Leone d'oro alla Mostra di Venezia 2015, premio per la sceneggiatura e per il migliore attore protagonista a Salonicco, Ti guardo ha confermato l'intuizione profetica (pre-festival) del direttore di Venezia Alberto Barbera. Siamo nell'epoca dominata dal pokerissimo di assi Alejando Gutierrez Inarritu-Lisandro Alonso-Antonio Cuaron-Gullermo Del Toro-Pablo Larrain, e dunque è l'America Latina ispanica la terra di riferimento principale del cinema inventivo, d'arte e commercio, d'oggi. 
Si congela l'intensità sciamanica e poetica di Jodorowski, si mette in epoché Raul Ruiz, cioè si mettono tra parentesi le sue metafore barocche, si aggiunge una goccia di Franco Rubartelli, uno dei nomi di punta della breve storia cinematografica (e pubblicitaria) del Venezuela che proprio sul culto dei corpi e sul minimalismo di fraseggio ha fatto carriera (ricordate Veruskha inteso come film?)  e si raffreddano i sentimenti perché facciano ancora più effetto emozionale.... e avremo il tipico film sudamericano di oggi. Politico obliquamente,  erotico trasversalmente, narrativo distrattamente, formalista involontariamente, ma intenzionalmente.    
Alfredo Castro (a destra) e Luis Silva
Ti guardo è un film per soli uomini, monoerotico, soprattutto autoerotico, e un po' misogino, ma ha preso in contropiede il consumatore medio festivaliero (è stato uno dei pochi Leone d'oro accolti con scetticismo generale. Senza Cuaron presidente della giuria non avrebbe mai vinto, si è detto). Eppure è un film che ha un pedigree illustre. Perché il narratore è un po', per esprimerci grossolanamente, erede palese della sobiertà e asciuttezza di Pablo Larrain, il più secco e glaciale radiografo del Cile di Pinochet (dalle origini basche). Anche se l'operatore e direttore della fotografia di questo film, e di tutti quelli di Larrain, Sergio Armstrong, ha certamente ristudiato se stesso in Tony Manero, per dare quanta più disumanità grigiastra possibile, ombre inquiete e decolorazione gelida alla metropoli tentacolare e sotto incubo. Il protagonistia, poi, l'attore feticcio di Larrain delocalizzato nella Caracas di oggi, possiede quella microscopita capacità di cambiare espressione senza muovere un muscolo che lo rende venezuelano medio di oggi, schiacciato tra i fan sguaiati e un po' sanculotti (era ora) del presidente Maduro da una parte e un parlamento di destra feroce dall'altra. Circospetto aspetta la fine..... File dal panettiere. Crisi economica. Il petrolio che sta ai minimi per punire i chaveziani, Maduro sembra che regga ma il popolo no, soffre, si arrangia, ruba quel che può. Perfino specchietti retrovisori. Intanto i ricchi ridono. Ovvio che il film osserva altro. Supera la storia. supera la cronaca,  supera la società e si piazza dentro i corpi, dentro la psiche. Fa psicopatologia di massa del fascismo. Che, come si sa dall'epoca di Wilhelm Reich, compie disastri anche quando la tensione è più socialisteggiante che nazionalista e guerrafondiaia, vedi la Urss di Stalin, dal 1930 in poi....

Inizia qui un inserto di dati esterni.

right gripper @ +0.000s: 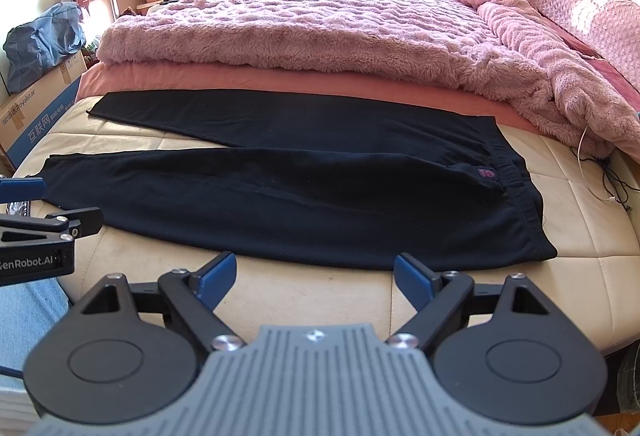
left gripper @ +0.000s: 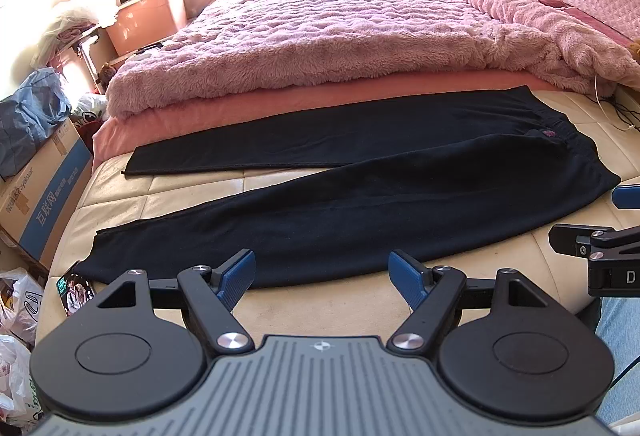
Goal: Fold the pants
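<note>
Black pants lie flat on the near, bare cream part of a bed, unfolded. Waistband sits at the right, w/ a small purple label near it; both legs run out to the left & spread apart in a narrow V, cream mattress showing between them. Far leg lies just beside the edge of a fluffy pink blanket covering the far half of the bed; near leg's hem ends at the left edge of the bed.

Left tongs hover at the near edge of the pants, about mid-leg, blue fingers spread wide, nothing between them. Right tongs hover just short of the near edge of the pants, closer to the waistband, also wide open & holding nothing. Each shows at the side of the other's view.

A small photo card rests at the near left corner of the bed, by the near hem. Left of the bed: a cardboard box w/ blue print, a blue bag on top. A thin cable lies on the mattress at the right.
</note>
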`<action>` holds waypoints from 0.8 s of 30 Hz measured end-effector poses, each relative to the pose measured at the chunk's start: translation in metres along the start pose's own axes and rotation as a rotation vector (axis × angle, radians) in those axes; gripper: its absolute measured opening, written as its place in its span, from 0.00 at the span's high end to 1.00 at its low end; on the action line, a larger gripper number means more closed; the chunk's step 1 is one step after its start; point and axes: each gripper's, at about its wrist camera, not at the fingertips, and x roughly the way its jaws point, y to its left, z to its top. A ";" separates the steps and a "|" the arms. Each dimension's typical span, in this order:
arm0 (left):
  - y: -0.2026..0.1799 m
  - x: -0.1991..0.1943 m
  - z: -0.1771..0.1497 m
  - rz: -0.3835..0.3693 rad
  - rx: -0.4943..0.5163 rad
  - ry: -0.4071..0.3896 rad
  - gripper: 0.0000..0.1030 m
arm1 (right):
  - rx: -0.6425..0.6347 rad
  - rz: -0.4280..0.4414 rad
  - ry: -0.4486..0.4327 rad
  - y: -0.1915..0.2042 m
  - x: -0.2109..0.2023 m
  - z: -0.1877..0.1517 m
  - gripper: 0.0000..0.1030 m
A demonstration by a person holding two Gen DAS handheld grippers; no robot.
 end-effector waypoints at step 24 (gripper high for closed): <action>-0.003 0.000 0.001 -0.002 0.001 -0.001 0.14 | -0.008 -0.011 0.001 0.006 0.003 0.004 0.20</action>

Luis Silva e Alfredo Castro (a destra)

Armando (l'attore cileno Alfredo Castro, che ha lavorato anche con Daniele Ciprì), odontotecnico benestante, molestato pesantemente dal padre da piccolo, immaginiamo traumaticamente e ripetutamente, visto che a un tratto commenta: “lo odio lo vorrei morto”, vive solo e non si è mai sposato. Adesca giovinetti per denudarli e mastrurbarsi, ma senza mai avere contatti sessuali men che mentali. Una sorta di critica pacifista al padre? Di messa in scena tragico sarcastica del fatto traumatico infantile? Finché non trova un ragazzo violento, un macho affascinante che più lo deruba e lo ferisce, più lo tenta. Elder (Luis Silva), capo teppa, inizia a frequentarlo sempre più spesso, dapprima per interesse, poi per curiosità, poi per .... Lascia la sua ragazza mulatta, si fa pessima fama nel suo ambiente maschilista, che lo scarica, viene perfino cacciato di casa dalla madre che ha saputo da un pettegolezzo che quell'opportunistica relazione (a Elder servono i soldi per trasformare un ferrovecchio in automobile) si è trasformato in amicizia a tutto tondo, poi in amore, vero e folle, addirittura carnale, era ora. Ma fino a conseguenze devastanti. Armando scoprirà che quel che insegue in Elder, nelle sue zone dark e inconfessabili, è proprio la crudeltà criminale del padre. A questo punto rifiuta la sua soggettività desiderante. Torna nell'incubo. Un happy end che non è happy per nulla. Atroce.